Jazz vocalist Kurt Elling has a way with words
Kurt Elling left the University of Chicago Divinity School just short of a graduate degree, but he's a master at preaching with his music.
As an accomplished singer, Elling enjoys not only improvising musically but also lyrically. A devotee of vocalese, Elling writes lyrics for improvised music in a style popularized by Eddie Jefferson and Jon Hendricks.
“It's a recently developed substream of poetry,” Elling said. “I came to it through the writing of Eddie and Jon and also others who picked it up and ran with it.”
Elling will perform at the Boscov's Berks Jazz Fest on Saturday at 7:30 p.m. at Reading Area Community College's Miller Center for the Arts. The Kutztown University Jazz Ensemble will open the show. Tickets are $39.
Connecting with the crowd
Elling got his start in Chicago more than 20 years ago and has been consistently recognized by the record industry and audiences for his talent since then. Each of his 10 albums has been nominated for a Grammy Award (he won in 2009 for “Dedicated to You”), and he's been named the critic's choice for Male Vocalist of the Year by DownBeat magazine for 13 years running.
His 2012 release, “1619 Broadway – The Brill Building Project,” shows both the depth and breadth of his unique talent with covers of songs as diverse as “Pleasant Valley Sunday,” popularized by The Monkees in the 1960s, and Sam Cooke's “You Send Me.”

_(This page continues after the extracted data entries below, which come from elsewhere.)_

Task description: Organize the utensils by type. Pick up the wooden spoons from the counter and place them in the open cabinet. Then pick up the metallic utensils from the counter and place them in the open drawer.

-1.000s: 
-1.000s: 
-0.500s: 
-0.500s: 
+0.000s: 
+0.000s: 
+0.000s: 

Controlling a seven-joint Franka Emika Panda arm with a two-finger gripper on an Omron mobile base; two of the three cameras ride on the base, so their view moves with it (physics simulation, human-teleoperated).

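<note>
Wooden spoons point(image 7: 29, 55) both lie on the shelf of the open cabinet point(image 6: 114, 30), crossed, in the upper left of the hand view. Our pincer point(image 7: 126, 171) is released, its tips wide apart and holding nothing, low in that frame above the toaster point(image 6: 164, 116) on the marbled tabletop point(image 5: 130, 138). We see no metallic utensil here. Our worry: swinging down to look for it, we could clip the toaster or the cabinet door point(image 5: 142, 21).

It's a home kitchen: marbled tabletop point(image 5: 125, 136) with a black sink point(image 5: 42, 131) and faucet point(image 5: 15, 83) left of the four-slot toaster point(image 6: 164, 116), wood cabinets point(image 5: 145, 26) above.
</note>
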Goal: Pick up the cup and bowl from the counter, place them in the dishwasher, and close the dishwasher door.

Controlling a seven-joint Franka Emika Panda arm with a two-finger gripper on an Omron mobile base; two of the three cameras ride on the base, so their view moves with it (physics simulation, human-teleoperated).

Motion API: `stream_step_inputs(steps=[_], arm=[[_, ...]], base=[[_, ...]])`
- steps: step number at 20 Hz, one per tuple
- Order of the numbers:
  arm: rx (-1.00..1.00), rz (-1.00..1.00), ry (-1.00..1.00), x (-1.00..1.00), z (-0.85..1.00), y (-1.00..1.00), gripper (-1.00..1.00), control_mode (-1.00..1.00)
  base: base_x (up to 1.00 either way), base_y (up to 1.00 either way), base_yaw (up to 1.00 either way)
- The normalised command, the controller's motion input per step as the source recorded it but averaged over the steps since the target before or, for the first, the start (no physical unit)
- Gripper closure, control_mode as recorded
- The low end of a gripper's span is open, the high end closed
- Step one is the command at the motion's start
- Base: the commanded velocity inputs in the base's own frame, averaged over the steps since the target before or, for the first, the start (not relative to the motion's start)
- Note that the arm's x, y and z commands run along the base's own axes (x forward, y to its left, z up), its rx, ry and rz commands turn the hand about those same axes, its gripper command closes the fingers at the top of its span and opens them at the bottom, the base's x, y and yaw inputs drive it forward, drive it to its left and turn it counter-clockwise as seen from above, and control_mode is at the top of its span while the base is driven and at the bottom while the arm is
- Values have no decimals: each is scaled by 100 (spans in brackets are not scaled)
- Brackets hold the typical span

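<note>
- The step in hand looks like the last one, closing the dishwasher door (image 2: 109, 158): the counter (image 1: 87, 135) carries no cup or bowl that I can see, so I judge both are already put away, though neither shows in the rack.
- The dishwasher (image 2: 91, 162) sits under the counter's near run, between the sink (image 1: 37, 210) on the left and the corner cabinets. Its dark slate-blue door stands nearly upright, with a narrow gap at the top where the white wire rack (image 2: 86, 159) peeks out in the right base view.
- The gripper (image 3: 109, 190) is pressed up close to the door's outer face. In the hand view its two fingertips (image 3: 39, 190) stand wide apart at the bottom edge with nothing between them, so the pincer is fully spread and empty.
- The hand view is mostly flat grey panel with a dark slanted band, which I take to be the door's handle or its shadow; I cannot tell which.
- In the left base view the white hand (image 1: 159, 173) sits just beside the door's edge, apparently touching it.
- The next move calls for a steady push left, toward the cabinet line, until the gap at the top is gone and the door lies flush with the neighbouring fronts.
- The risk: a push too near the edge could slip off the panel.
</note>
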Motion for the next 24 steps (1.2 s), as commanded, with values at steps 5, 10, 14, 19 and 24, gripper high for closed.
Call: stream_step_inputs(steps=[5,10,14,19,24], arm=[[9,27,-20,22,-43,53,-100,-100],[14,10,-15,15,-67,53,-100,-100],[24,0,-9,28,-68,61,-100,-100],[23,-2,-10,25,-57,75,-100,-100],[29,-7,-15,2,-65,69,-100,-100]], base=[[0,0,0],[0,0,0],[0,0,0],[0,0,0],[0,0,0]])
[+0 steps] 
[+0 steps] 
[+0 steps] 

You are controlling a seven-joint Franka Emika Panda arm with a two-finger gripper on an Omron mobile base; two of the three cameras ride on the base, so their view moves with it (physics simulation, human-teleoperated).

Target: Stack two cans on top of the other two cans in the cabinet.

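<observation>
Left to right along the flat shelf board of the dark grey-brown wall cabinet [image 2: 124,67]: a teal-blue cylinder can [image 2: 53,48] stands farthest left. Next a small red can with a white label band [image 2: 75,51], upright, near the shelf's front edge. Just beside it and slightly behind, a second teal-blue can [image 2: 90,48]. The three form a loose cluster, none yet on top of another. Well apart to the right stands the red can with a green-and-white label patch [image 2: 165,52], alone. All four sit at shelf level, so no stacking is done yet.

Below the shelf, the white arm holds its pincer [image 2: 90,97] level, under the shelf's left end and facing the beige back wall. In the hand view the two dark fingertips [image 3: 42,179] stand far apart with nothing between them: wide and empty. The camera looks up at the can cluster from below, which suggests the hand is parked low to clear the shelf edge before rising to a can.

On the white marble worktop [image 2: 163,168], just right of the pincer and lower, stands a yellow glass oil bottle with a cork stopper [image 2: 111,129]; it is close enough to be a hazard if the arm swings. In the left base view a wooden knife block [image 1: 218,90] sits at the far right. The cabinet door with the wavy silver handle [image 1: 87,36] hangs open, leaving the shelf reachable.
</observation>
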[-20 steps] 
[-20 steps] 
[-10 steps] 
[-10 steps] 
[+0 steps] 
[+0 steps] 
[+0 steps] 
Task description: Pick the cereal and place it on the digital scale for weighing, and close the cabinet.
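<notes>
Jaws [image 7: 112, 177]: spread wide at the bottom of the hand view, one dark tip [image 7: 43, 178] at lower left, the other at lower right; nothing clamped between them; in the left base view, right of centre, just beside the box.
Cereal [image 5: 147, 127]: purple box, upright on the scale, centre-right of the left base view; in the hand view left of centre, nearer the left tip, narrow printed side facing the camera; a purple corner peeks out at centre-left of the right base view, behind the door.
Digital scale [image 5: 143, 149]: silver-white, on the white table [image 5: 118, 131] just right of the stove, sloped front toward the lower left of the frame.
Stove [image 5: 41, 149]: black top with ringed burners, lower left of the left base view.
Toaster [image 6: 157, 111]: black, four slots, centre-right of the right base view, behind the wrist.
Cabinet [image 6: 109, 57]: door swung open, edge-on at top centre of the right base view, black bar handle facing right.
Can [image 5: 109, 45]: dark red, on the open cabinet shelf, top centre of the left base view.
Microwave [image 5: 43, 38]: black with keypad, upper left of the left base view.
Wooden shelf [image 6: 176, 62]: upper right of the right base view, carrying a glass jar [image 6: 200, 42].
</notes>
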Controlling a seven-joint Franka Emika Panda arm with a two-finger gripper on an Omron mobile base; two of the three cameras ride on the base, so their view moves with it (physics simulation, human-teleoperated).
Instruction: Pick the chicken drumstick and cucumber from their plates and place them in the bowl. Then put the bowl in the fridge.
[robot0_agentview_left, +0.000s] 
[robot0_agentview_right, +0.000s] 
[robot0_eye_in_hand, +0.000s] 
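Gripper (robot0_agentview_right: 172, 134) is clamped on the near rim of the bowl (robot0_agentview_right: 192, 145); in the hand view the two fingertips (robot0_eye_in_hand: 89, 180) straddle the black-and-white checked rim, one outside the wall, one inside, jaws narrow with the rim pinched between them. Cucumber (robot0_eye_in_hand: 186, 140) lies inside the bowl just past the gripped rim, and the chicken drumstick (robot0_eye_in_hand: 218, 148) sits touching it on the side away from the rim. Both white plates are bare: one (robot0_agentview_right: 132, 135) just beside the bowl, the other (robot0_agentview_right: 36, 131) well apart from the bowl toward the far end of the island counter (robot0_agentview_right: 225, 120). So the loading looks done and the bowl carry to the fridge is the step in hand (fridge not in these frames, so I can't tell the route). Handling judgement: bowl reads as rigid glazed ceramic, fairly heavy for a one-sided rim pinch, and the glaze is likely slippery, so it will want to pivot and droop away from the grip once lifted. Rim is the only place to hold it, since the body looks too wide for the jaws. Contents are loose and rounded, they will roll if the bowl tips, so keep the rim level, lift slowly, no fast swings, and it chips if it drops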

“It's a celebration of the Brill Building (in New York City),” Elling said. “It was home to generations of songwriters everything from 'You've Lost That Loving Feeling' to 'Locomotion' to 'On Broadway.' We've put together a project in which we do some things I felt I could connect with emotionally and in a jazz context.”
Cuts from that album will be featured at Saturday night's show, he said, but there will also be music from previous recordings, too.
“There are always favorites that I think people come out to hear,” he said, “and, of course, surprises.”
A search for the right words
Surprises are de rigueur for jazz artists who thrive on improvisation, and Elling is no different. Vocalese takes improvisation lyrically to a place that scat singing cannot and gives Elling the opportunity to put words to how the music makes him feel.
“Eddie Jefferson stuck mostly to humorous lyrics,” Elling said. “Jon exceeded that and wrote on a more diverse set of topics like food and broken hearts and had more explicit storytelling. But that was 50 or 60 or 70 years ago. I come from a very different scenario of education and experience, so there is a whole lot more information that I can convey.”
For Elling, that means mining the fertile depths of his brain, teasing out both philosophy and logic and a yearning to make sense of the universe.
“I have tended to write (songs) that are more spiritually searching,” said Elling who was just shy of a master's in philosophy of religion when he left the University of Chicago Divinity School to pursue jazz full-time. “That is part of my natural search and the reading of the philosophy of religion in a deeper fashion.”
Inspiration and perspiration
While Elling's interests may be esoteric, his approach to songwriting is more visceral.
“It begins with my falling in love with a specific piece of music,” he said. “And then I have to listen to it more closely to see if it would be feasible to complete a vocalese lyric. Then it's up to me to lash myself to the desk and do the work.”
He said every project takes both inspiration and perspiration until he has said what he wants to say while preserving the integrity of the music that first inspired him.
Elling said he's happy with the choice he made and the way that he can work out his personal spiritual path musically.
“I had a lot of questions that I wanted to explore – things I wanted to come to terms with,” he said of his choice in graduate studies. “I was searching. But I never felt comfortable in a pulpit. I'm more interested in the questions than in any sort of answers.”
And jazz suits that inclination quite well.
“As a jazz artist, we step onto the stage with some idea of what will happen,” he said. “Jazz is the music that asks the artist to attempt to play a series of notes in a coherent and emotional setting, and it's often something that every artist has heard before. But it's always a work in progress. You need the expertise to create new melodies every night. It runs parallel to the way I live my life and my intellect, and that appeals to me.”